Namun, di sisi lain, kawasan ini juga berpotensi menjadi medan kontestasi negara-negara besar. Perebutan pengaruh di Afrika sangat mungkin akan mewarnai geopolitik masa depan jika bukan sudah dimulai saat ini.
Dus, hubungan negara-negara dengan Afrika bukan sekadar kerja sama bilateral, melainkan juga mengandung muatan geopolitik. Kemitraan Indonesia-Afrika tidak akan terlepas dari konteks besar ini. Oleh karena itu, Indonesia harus pandai-pandai ”mendayung di antara banyak karang” di Afrika (meminjam istilah yang kerap diasosiasikan dengan Bung Hatta mengenai politik luar negeri bebas aktif).
Meski situasi ini menjadi tantangan, tetapi juga menghadirkan kesempatan. Jika bisa memanfaatkannya dengan baik, Indonesia tidak hanya akan memperoleh keuntungan ekonomi, tetapi juga semakin diperhitungkan sebagai pemimpin berpengaruh Global South.
Perebutan pengaruh di Afrika sangat mungkin akan mewarnai geopolitik masa depan jika bukan sudah dimulai saat ini.
Tiga prinsip
Untuk itu, dalam bermitra dengan Afrika, Indonesia harus berpedoman pada beberapa prinsip. Konsistensi pada prinsip ini akan membedakannya dengan negara-negara lain sekaligus menjadikannya teladan untuk kemitraan yang baik dengan Afrika.
Pertama, kesetaraan. Sebagai sesama negara pascakolonial, Indonesia paham betul pentingnya hubungan yang setara. Inferioritas tidak hanya menyakitkan, tetapi juga membuat hubungan tidak langgeng karena memicu eksploitasi yang berujung pada resistensi.
Kesetaraan adalah kunci untuk hubungan yang produktif dan berkelanjutan.
Kedua, kolaborasi. Kedua pihak harus terlibat aktif merancang dan menjalankan kerja sama yang saling menguntungkan. Harus dihindari situasi di mana satu pihak mendikte pihak lain untuk kepentingan pribadi dengan mengabaikan kepentingan pihak lain tersebut. Kedua pihak harus sama-sama merasa memiliki dan merasakan manfaat dari hubungan.
Ketiga, inklusivitas. Semua pihak harus diberi kesempatan terlibat dalam kerja sama produktif dengan Afrika. Kawasan ini tidak boleh dimonopoli oleh negara tertentu. Sudah lewat masanya ketika segelintir negara menjadikan suatu negara/kawasan sebagai ”kavling” seperti di era kolonialisme. Kita tidak boleh kembali ke zaman itu.

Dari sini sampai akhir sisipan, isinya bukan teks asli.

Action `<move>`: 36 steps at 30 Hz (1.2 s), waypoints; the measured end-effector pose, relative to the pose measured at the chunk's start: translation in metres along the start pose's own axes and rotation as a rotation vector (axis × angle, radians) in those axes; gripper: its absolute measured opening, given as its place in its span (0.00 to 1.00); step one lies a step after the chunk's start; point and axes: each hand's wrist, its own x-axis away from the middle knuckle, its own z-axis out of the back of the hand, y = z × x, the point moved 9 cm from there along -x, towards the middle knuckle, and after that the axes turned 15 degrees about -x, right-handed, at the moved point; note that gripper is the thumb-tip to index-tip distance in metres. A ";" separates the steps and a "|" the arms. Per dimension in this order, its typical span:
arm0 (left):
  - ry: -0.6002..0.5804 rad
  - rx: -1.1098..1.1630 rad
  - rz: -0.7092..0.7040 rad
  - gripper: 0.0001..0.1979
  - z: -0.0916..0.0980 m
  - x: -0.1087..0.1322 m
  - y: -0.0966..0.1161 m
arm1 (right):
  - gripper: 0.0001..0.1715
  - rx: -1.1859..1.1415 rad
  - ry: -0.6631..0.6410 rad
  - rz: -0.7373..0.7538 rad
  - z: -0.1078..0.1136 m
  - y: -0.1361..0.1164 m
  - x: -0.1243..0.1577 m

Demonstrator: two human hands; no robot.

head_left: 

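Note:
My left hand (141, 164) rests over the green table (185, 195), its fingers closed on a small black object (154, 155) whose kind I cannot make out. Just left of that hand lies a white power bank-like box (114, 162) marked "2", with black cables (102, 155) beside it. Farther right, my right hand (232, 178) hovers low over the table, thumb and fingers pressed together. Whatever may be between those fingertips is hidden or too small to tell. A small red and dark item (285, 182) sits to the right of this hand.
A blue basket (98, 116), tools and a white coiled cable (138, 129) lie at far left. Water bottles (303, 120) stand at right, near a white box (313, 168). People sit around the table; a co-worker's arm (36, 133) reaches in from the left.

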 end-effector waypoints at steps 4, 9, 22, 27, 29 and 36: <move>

Baca juga: Ritel Global Bakal Bergeser ke Afrika, RI Gandeng Empat Swalayan
Tiga prinsip di atas harus dipegang teguh oleh Indonesia dalam bermitra dengan Afrika. Bukan itu saja, Indonesia juga harus mempromosikan prinsip-prinsip itu agar menjadi arus utama dalam kerja sama semua negara dengan Afrika.
Jika hal itu dilakukan, Indonesia akan berkontribusi dalam membangun Afrika yang damai, stabil, dan makmur. Ini adalah tugas sejarah yang diemban Indonesia sebagai pencetus Spirit Bandung.